**WHAT YOU SHOULD DO:**
The lines below starting at the line containing "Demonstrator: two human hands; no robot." and ending at the line containing "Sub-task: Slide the" are to be repeated exactly, with both ends kept and nothing else added.

[SOURCE MATERIAL Boundary: Start]

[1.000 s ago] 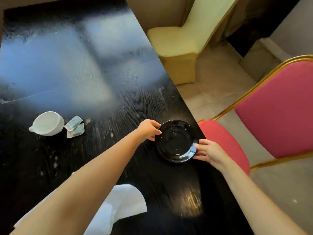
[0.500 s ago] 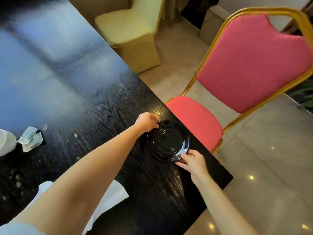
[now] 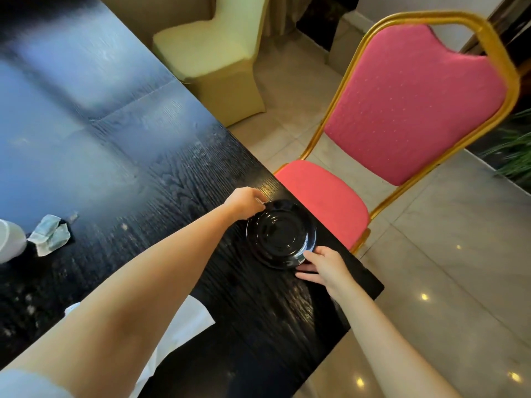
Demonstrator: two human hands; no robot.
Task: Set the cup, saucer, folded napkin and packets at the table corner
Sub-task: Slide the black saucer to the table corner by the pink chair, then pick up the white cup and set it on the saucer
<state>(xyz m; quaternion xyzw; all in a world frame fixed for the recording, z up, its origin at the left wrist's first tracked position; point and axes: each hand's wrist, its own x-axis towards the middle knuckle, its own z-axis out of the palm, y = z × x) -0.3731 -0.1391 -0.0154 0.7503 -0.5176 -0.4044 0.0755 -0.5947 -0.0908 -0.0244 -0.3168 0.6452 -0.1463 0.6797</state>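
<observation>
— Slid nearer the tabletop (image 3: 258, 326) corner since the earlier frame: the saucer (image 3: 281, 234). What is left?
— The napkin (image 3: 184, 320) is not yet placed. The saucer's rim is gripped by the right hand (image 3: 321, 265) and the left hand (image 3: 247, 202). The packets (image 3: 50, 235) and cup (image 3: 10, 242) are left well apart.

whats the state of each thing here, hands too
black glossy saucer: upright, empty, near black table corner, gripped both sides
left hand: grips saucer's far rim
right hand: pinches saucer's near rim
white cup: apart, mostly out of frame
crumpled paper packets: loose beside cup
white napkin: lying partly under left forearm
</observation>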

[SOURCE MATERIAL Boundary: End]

**SOLUTION TO THIS PROBLEM:**
Demonstrator: two human hands; no robot.
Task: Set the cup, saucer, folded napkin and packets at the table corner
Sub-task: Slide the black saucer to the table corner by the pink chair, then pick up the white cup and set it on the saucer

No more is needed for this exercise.